Not only does the public defender’s office say McBride is overstepping his bounds by excluding the other judges from accepting pleas, but it also questions the validity of this “rule” that was never published or commented upon before it was enacted.

“Any policy that affects the judicial system needs to be considered and reviewed – not only in how it affects the quality of justice, but how an individual court rule would affect other counties,” said Public Defender Jeff Adachi.

His office filed for a writ of mandate – which was denied by the 1st District Court of Appeal in August – to declare invalid the trial court’s practice of limiting its acceptance of pleas to two judges.

The state Supreme Court is now considering taking up the case and has issued a stay in Alvarez’s trial court proceedings.

Meanwhile, Alvarez remains in custody, giving parties on both sides reason to believe that the court will decide quickly whether to consider the merits of the case, deny it, review it or send it back to the district court.

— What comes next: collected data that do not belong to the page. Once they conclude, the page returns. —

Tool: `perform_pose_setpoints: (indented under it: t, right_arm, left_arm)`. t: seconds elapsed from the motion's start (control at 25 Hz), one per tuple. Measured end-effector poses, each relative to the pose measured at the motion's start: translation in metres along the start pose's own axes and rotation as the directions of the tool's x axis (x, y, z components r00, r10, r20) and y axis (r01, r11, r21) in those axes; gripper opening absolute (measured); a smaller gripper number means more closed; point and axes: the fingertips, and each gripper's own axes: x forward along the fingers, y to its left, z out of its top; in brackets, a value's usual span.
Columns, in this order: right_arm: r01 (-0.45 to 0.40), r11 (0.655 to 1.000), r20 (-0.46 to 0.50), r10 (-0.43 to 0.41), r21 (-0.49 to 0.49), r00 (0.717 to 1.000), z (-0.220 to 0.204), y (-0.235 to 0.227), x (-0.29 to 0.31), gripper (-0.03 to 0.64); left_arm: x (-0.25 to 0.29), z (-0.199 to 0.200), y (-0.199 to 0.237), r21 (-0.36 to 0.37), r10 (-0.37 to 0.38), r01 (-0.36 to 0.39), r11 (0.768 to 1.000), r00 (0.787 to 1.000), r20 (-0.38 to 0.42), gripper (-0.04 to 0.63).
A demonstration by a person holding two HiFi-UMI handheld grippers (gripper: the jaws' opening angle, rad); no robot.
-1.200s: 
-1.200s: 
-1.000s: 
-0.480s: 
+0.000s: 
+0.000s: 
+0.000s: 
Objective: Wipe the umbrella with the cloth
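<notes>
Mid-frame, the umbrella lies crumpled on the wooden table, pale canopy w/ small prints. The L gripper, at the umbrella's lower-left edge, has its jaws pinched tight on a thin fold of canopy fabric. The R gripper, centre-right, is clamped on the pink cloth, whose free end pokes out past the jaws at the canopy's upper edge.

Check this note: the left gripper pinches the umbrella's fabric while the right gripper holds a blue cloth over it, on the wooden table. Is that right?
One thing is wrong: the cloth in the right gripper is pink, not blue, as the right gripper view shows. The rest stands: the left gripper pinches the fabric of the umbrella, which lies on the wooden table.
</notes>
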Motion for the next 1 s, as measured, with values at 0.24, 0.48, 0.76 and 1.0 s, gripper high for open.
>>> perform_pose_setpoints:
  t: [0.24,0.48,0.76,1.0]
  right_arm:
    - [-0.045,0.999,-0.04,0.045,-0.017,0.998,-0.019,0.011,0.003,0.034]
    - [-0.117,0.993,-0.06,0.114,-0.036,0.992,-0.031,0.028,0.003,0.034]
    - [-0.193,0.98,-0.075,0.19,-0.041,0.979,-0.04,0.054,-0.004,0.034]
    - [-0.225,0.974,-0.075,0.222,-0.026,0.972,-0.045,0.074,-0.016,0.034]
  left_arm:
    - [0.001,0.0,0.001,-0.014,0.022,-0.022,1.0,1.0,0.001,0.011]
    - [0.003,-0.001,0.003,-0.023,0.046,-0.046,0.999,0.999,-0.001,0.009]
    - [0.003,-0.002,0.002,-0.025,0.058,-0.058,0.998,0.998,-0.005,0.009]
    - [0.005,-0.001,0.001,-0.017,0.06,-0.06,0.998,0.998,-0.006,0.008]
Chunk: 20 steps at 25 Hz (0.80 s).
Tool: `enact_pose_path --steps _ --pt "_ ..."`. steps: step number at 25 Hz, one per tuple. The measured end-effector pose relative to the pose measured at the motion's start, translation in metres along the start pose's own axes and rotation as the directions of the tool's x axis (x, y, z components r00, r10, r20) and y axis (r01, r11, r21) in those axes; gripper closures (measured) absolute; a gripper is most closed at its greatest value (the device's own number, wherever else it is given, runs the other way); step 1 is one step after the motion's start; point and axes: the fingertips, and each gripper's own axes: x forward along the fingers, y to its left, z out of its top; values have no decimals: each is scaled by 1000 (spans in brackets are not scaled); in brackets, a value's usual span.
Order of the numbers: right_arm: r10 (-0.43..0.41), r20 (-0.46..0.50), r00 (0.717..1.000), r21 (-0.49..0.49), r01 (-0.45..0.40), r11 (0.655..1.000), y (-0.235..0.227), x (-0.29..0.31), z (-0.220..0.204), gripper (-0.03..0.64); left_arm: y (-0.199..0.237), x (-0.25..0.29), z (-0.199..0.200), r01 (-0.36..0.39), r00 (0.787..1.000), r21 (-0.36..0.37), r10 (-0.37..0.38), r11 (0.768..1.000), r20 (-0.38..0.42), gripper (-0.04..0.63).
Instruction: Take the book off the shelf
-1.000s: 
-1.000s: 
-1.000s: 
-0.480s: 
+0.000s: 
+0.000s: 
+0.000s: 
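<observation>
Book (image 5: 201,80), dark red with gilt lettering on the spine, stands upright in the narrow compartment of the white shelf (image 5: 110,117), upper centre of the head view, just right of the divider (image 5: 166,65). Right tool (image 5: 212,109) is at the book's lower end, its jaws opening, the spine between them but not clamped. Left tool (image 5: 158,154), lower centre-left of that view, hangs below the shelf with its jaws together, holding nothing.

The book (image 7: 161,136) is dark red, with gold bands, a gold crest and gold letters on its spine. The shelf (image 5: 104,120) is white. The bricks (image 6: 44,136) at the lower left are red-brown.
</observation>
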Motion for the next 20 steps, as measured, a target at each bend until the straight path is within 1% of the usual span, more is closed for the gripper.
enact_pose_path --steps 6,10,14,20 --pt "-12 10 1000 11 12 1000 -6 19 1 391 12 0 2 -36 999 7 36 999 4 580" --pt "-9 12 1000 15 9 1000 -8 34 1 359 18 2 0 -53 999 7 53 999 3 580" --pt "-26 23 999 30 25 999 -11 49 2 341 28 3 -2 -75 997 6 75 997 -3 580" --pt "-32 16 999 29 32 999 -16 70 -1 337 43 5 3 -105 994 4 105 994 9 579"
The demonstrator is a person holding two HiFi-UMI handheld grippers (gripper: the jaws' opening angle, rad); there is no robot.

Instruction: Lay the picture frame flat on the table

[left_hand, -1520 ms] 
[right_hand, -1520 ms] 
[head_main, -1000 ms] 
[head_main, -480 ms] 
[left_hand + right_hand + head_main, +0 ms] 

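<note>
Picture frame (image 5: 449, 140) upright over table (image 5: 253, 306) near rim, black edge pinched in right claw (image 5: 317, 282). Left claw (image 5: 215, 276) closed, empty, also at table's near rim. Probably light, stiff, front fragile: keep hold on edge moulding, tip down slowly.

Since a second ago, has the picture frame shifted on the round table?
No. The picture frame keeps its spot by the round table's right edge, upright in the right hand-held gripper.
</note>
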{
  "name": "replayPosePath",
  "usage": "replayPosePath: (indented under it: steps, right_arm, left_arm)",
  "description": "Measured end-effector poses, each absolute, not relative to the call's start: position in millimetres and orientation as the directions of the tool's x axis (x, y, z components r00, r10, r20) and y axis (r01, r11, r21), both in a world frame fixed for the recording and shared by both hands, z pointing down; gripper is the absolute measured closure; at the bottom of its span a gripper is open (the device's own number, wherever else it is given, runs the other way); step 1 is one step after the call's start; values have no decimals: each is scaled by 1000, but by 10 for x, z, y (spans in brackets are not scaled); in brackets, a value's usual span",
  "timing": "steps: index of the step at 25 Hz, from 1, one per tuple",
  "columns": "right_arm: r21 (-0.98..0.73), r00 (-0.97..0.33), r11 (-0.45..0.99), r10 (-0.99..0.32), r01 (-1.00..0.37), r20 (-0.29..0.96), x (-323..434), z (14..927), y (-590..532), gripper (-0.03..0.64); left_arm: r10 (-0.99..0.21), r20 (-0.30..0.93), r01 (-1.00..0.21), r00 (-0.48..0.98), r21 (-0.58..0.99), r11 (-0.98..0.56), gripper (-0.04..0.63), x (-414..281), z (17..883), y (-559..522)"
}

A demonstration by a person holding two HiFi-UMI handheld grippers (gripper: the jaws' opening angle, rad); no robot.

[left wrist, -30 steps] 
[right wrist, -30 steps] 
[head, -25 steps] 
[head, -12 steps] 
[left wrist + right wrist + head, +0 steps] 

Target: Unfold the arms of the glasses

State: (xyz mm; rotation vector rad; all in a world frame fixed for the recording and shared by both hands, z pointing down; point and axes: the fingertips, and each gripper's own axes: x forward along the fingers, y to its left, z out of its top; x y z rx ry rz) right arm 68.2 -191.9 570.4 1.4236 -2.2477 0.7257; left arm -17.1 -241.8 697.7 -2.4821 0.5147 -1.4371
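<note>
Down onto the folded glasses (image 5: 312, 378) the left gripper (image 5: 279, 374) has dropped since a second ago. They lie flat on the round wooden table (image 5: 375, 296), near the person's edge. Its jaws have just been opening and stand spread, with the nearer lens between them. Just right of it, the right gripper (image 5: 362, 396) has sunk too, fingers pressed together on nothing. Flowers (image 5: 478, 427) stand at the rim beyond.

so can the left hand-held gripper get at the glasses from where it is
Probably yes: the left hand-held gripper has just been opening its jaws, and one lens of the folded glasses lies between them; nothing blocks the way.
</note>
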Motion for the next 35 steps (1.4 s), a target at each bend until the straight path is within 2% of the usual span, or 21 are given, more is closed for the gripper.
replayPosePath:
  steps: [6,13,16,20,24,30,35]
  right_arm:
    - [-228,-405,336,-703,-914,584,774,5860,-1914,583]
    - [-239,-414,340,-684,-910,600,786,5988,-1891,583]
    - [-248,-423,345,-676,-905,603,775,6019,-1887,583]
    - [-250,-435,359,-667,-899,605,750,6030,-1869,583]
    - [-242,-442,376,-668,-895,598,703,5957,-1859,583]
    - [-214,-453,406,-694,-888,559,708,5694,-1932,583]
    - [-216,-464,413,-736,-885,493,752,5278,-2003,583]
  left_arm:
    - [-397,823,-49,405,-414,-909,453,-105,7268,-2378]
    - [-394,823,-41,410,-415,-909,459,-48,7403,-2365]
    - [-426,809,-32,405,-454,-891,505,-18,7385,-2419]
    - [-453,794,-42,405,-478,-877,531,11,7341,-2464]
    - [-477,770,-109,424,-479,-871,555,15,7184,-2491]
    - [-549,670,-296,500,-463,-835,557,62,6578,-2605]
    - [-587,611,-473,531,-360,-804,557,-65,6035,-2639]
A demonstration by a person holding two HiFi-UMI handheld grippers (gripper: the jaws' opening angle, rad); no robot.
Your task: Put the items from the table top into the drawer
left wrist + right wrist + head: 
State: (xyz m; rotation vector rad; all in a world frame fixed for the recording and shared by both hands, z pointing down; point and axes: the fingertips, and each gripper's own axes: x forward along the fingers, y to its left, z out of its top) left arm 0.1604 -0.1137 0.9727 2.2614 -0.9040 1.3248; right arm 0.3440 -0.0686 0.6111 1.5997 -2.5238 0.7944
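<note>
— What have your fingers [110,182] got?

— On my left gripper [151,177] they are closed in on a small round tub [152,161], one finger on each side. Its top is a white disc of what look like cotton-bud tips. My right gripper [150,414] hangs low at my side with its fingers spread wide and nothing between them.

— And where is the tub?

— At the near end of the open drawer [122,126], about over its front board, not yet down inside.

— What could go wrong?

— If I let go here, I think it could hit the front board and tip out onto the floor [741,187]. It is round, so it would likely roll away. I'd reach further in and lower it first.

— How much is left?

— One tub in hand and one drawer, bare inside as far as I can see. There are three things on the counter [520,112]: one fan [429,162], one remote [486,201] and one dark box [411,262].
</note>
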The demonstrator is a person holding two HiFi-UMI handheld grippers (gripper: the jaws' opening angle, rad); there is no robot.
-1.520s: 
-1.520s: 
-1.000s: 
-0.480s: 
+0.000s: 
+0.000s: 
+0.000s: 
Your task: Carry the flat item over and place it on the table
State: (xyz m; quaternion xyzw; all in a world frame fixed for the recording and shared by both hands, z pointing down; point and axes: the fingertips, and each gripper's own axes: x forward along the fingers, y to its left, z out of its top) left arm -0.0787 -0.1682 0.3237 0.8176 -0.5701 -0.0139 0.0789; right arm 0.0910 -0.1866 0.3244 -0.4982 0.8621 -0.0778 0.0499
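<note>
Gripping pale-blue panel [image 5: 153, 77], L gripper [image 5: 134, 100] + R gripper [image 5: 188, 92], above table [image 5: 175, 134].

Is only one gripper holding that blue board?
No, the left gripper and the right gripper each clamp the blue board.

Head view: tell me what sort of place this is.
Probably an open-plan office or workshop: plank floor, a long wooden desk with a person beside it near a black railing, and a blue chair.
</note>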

Attorneys for the San Francisco Superior Court are urging the state’s top court not to review the case, arguing that having only two judges approve pleas is simply a reasonable interpretation of the court’s existing rules to handle pretrial pleas consistently. The practice is not a “new rule,” they wrote in a brief filed last week – it’s just the way the court responded to the Administrative Office of the Court’s suggestion that it streamline its pretrial process.

“In studying the situation, the Administrative Office of the Courts concluded that the people and the defense were not viewing the pretrial conference as a realistic settlement forum and were regularly delaying serious plea offers until trial, jamming trial departments and stressing the jury system,” Joseph M. Quinn, a principal with Oakland’s Meyers Nave Riback Silver & Wilson arguing on behalf of the San Francisco Superior Court, wrote in his brief.

“We characterize it as an assignment protocol,” Quinn said.

He wouldn’t comment further on the case. Judges McBride and Haines said they couldn’t comment on pending litigation.

There is no rule that authorizes the presiding judge to limit the exercise of discretion of other superior court judges, Deputy Public Defender Christopher F. Gauger wrote Monday in his response brief. And no rule, he added, allows a presiding judge to issue a local rule without written publication and without public comment.

However, this argument suggests that superior courts must promulgate a new rule every time an assignment decision is made, even if the decision is a reasonable interpretation of an existing rule, Quinn argued in his brief.

If Alvarez’s prayer for relief were granted, he wrote, it would “strip superior courts of their ability to interpret existing rules in response to the many immediate demands imposed upon them.”